What to work on: Your copy should match the listing below word for word, with no images in it.

Collected material:
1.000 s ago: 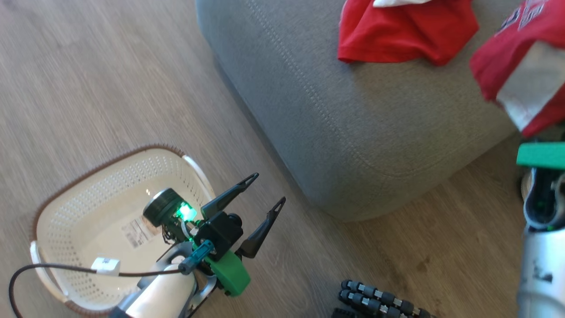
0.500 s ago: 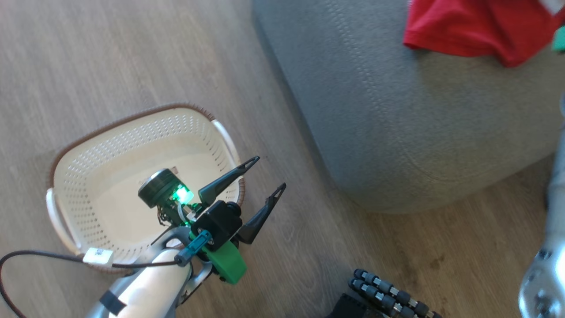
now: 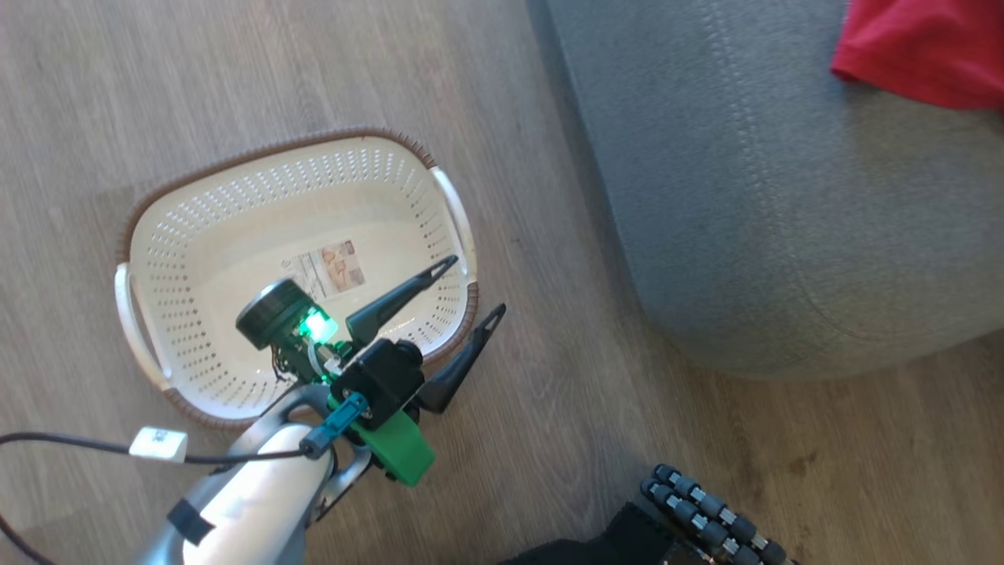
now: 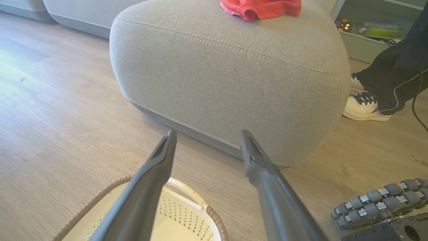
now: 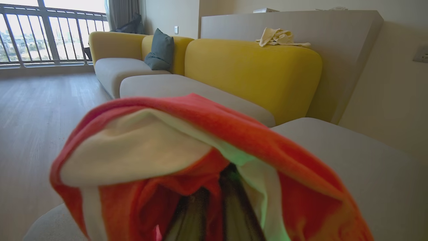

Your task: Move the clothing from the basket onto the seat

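Note:
The white perforated basket (image 3: 196, 259) with a brown rim stands on the floor, holding nothing but its label sticker; its rim (image 4: 214, 217) shows below my left fingers. My left gripper (image 3: 477, 284) hangs open over the basket's right edge, nothing between its fingers (image 4: 209, 132). One red garment (image 3: 918, 55) lies on the grey seat (image 3: 784, 220), also seen as a red garment (image 4: 264, 6) on top of the seat (image 4: 234, 73). My right gripper (image 5: 217, 194) is shut on a red-and-white garment (image 5: 200, 140), held above the grey seat (image 5: 351, 160). The cloth drapes over its fingertips.
Wood floor surrounds the basket. My base's roller wheel (image 3: 706, 518) sits at the lower right. A person's white shoe (image 4: 364, 107) and dark trouser leg stand beside the seat's far corner. A yellow sofa back (image 5: 250, 73) rises behind the seat.
The head camera has swung, so the basket and seat slid right and up in the picture. The right arm with its garment has passed out of the head view. The left gripper stays open.

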Tool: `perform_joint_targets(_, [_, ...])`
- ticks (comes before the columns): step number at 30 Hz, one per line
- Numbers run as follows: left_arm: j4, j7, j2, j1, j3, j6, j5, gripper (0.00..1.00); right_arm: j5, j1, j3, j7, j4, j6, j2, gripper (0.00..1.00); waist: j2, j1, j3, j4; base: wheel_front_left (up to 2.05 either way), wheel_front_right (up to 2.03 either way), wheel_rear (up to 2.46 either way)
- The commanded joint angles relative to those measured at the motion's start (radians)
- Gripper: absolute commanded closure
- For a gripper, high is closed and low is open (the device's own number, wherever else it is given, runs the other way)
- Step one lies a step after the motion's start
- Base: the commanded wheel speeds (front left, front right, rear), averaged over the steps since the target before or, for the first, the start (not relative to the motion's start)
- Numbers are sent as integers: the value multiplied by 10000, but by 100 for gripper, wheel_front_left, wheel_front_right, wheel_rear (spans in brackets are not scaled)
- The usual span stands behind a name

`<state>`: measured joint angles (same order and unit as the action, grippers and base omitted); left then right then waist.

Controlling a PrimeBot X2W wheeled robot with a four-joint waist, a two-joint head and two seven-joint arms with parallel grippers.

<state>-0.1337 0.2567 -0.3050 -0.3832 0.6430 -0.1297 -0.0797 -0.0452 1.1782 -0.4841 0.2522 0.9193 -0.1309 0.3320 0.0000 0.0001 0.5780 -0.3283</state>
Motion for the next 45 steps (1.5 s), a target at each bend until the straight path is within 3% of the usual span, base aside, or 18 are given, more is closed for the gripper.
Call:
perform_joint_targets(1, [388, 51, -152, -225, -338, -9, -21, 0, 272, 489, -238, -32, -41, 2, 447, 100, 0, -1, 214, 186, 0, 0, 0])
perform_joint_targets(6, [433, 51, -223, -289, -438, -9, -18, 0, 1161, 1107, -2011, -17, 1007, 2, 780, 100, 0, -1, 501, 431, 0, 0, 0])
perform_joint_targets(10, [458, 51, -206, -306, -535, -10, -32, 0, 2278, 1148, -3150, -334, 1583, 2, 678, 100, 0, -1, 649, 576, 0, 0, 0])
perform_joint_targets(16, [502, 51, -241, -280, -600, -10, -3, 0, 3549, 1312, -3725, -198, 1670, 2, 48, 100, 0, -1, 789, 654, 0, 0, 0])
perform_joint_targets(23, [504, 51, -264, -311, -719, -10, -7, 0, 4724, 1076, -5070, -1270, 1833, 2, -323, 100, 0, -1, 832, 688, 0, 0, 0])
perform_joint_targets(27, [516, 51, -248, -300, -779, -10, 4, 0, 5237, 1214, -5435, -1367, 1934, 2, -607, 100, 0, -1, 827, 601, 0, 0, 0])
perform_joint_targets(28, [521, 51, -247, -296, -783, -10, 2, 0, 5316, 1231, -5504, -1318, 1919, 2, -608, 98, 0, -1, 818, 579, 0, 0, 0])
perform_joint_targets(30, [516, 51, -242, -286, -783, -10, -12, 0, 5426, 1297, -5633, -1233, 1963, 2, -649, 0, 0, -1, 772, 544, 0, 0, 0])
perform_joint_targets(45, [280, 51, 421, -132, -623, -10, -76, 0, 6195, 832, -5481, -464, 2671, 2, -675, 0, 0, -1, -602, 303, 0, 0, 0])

Written response:
1.000 s ago: 
0.500 s ago: 
now: 
now: 
now: 

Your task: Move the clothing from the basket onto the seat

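Note:
The white perforated basket (image 3: 196, 259) with a brown rim stands on the floor, holding nothing but its label sticker; its rim (image 4: 214, 217) shows below my left fingers. My left gripper (image 3: 477, 284) hangs open over the basket's right edge, nothing between its fingers (image 4: 209, 132). One red garment (image 3: 918, 55) lies on the grey seat (image 3: 784, 220), also seen as a red garment (image 4: 264, 6) on top of the seat (image 4: 234, 73). My right gripper (image 5: 217, 194) is shut on a red-and-white garment (image 5: 200, 140), held above the grey seat (image 5: 351, 160). The cloth drapes over its fingertips.
Wood floor surrounds the basket. My base's roller wheel (image 3: 706, 518) sits at the lower right. A person's white shoe (image 4: 364, 107) and dark trouser leg stand beside the seat's far corner. A yellow sofa back (image 5: 250, 73) rises behind the seat.
The head camera has swung, so the basket and seat slid right and up in the picture. The right arm with its garment has passed out of the head view. The left gripper stays open.
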
Tool: `perform_joint_targets(_, [_, ...])`
- ticks (comes before the columns): step number at 30 Hz, one per line
- Numbers run as follows: left_arm: j4, j7, j2, j1, j3, j6, j5, gripper (0.00..1.00); right_arm: j5, j1, j3, j7, j4, j6, j2, gripper (0.00..1.00); waist: j2, j1, j3, j4; base: wheel_front_left (up to 2.05 either way), wheel_front_right (up to 2.03 either way), wheel_rear (up to 2.46 either way)
- The commanded joint angles relative to those measured at the motion's start (radians)
- Gripper: absolute commanded closure
- For a gripper, high is closed and low is open (the device's own number, wherever else it is given, runs the other way)
- Step one lies a step after the motion's start
- Base: the commanded wheel speeds (front left, front right, rear), averaged over the steps since the target before or, for the first, the start (not relative to the motion's start)
- Numbers are sent as integers: the value multiplied by 10000, but by 100 for gripper, wheel_front_left, wheel_front_right, wheel_rear (spans in brackets are not scaled)
- The usual span stands behind a name

`<state>`: measured joint angles (same order and unit as the action, grippers and base omitted); left then right then waist.

Controlling a PrimeBot X2W wheeled robot with a four-joint waist, a two-joint head and two seven-joint arms with parallel grippers.

<state>-0.1337 0.2567 -0.3050 -0.3832 0.6430 -0.1297 -0.0797 -0.0452 1.1782 -0.4841 0.2522 0.9193 -0.1309 0.3320 0.0000 0.0001 0.5780 -0.3283</state>
Motion for the next 45 steps (1.5 s), a target at each bend until the straight path is within 3% of the usual span, base aside, or 18 are given, more is closed for the gripper.
Call:
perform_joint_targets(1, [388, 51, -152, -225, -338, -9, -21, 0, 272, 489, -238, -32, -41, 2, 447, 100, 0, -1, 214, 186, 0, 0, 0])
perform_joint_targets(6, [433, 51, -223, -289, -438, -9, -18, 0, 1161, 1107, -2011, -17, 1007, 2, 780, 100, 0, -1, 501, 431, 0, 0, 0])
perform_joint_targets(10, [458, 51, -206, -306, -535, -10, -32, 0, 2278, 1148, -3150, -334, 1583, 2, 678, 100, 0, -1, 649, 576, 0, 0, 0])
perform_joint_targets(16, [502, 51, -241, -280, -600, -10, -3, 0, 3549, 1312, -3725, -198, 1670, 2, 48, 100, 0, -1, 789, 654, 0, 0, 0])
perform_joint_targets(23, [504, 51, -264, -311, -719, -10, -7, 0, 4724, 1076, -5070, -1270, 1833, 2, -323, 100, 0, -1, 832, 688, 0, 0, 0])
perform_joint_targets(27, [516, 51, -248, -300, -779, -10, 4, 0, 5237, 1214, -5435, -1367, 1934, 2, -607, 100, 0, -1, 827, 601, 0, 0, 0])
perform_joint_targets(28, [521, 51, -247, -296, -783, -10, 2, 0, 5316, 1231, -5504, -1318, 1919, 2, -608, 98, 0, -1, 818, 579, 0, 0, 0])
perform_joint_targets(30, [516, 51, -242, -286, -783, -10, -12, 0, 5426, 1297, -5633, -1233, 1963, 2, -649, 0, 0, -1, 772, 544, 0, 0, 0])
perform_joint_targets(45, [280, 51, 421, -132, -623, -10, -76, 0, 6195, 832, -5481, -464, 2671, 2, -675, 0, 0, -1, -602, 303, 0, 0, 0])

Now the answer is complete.